● **Provided entries**:
:::

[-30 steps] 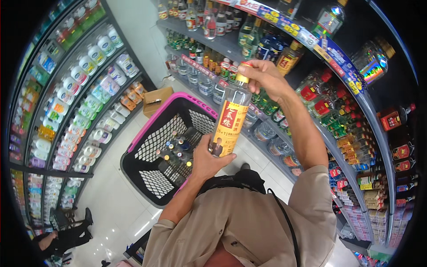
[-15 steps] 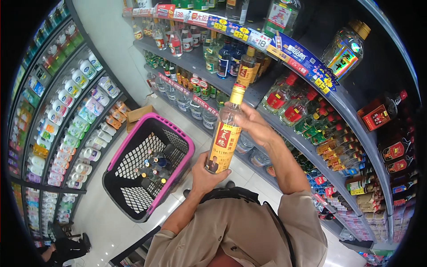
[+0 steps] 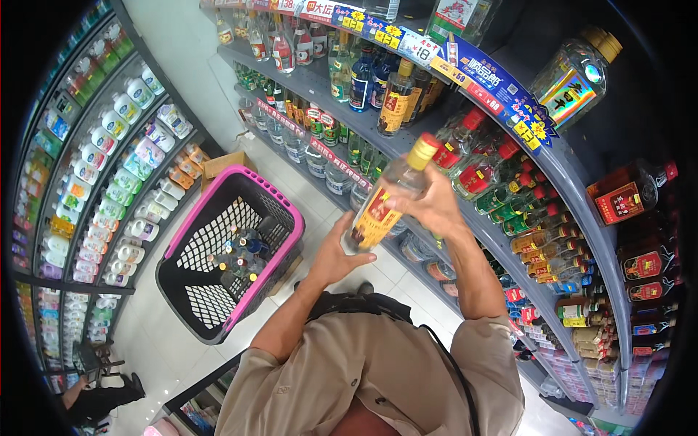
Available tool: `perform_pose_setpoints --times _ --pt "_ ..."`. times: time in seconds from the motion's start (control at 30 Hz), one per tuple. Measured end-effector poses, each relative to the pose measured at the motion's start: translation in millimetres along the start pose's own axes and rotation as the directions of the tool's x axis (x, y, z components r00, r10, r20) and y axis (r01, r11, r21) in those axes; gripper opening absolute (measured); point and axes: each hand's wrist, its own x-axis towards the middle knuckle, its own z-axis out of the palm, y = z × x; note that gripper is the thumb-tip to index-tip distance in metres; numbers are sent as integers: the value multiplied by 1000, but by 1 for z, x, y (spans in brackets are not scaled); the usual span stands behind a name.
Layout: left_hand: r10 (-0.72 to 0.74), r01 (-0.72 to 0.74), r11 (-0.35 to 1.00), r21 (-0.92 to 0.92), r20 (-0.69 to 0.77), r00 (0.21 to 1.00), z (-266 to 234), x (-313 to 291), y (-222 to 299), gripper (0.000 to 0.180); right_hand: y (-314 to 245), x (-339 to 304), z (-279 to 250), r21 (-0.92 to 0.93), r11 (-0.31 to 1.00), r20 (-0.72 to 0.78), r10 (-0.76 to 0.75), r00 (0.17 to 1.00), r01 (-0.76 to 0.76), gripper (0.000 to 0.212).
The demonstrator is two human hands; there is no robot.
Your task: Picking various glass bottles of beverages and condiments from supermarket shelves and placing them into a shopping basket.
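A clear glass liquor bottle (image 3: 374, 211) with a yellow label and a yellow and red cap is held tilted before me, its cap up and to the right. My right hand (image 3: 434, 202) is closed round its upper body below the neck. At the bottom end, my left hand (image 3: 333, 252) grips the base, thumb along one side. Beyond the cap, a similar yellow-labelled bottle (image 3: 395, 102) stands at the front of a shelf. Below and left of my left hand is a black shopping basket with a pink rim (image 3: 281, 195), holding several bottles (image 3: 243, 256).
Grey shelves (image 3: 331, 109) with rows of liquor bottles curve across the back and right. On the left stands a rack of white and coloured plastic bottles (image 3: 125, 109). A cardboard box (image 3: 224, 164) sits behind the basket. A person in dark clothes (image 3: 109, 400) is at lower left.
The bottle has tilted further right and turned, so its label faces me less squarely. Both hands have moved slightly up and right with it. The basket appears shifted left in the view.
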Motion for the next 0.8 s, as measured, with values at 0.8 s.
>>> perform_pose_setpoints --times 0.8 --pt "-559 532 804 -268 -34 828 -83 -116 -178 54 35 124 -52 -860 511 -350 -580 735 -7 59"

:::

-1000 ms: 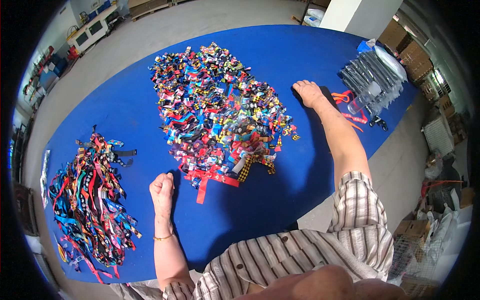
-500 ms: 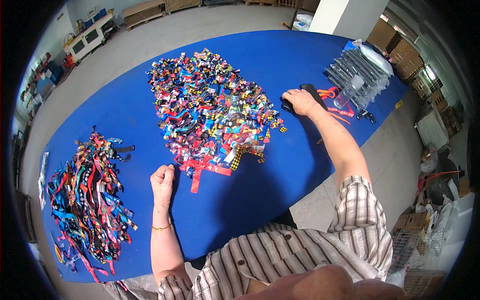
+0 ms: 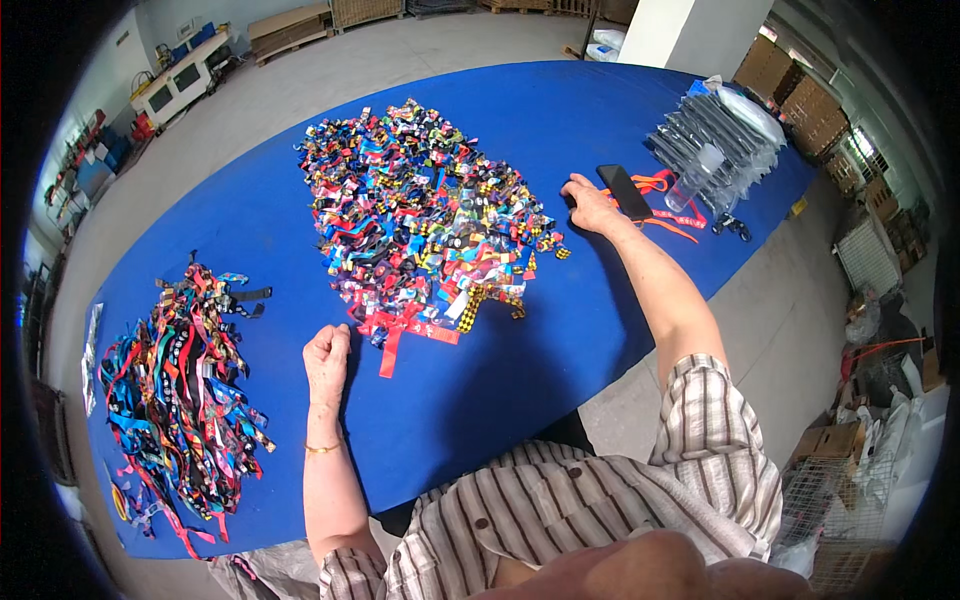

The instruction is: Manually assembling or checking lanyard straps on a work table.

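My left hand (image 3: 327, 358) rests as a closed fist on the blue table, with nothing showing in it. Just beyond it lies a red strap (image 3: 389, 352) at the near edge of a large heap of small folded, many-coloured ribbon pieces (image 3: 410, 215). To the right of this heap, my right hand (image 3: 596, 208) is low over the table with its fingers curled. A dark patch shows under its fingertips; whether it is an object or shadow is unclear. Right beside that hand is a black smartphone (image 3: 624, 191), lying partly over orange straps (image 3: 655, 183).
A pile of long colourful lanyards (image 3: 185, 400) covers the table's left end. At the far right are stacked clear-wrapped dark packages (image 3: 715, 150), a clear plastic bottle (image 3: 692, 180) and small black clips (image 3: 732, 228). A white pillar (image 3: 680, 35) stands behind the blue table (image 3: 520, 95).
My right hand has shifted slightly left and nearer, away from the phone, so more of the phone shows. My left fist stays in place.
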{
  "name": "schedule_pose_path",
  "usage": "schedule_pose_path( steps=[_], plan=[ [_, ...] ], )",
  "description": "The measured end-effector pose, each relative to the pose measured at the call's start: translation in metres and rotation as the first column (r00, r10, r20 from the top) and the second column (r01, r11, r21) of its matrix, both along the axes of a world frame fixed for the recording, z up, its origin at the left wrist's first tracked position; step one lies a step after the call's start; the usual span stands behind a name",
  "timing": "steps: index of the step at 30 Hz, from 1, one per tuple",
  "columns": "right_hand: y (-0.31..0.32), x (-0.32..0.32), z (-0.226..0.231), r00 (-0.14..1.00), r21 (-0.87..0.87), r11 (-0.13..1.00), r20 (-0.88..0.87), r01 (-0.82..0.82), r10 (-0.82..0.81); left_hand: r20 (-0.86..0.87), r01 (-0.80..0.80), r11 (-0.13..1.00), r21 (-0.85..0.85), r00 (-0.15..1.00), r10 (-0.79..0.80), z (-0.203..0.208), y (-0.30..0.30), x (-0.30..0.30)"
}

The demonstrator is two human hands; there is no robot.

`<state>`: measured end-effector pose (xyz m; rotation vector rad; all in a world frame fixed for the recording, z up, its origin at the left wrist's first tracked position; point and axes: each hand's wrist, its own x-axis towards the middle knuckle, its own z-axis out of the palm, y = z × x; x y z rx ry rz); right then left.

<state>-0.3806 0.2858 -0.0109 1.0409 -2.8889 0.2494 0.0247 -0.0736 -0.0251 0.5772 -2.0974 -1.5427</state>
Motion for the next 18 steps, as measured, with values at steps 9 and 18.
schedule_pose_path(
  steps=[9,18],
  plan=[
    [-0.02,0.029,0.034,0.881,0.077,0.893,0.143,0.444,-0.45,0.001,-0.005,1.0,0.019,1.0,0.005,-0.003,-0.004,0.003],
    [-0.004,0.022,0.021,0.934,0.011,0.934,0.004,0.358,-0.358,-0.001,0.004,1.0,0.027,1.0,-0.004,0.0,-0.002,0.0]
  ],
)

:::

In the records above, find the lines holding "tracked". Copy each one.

● **Answer to this task**:
  "description": "The measured end-effector pose, each relative to the pose measured at the call's start: translation in metres and rotation as the first column (r00, r10, r20 from the top) and the second column (r01, r11, r21) of its matrix, both along the axes of a world frame fixed for the recording, z up, its origin at the left wrist's first tracked position; step one lies a step after the call's start; the usual span stands behind a name",
`<state>`: measured end-effector pose (xyz m; rotation vector rad; all in a world frame fixed for the recording, z up, its origin at the left wrist's first tracked position; point and axes: each hand's wrist, its own x-axis towards the middle knuckle, its own z-axis out of the palm, y = z × x; x y z rx ry rz); right then left.

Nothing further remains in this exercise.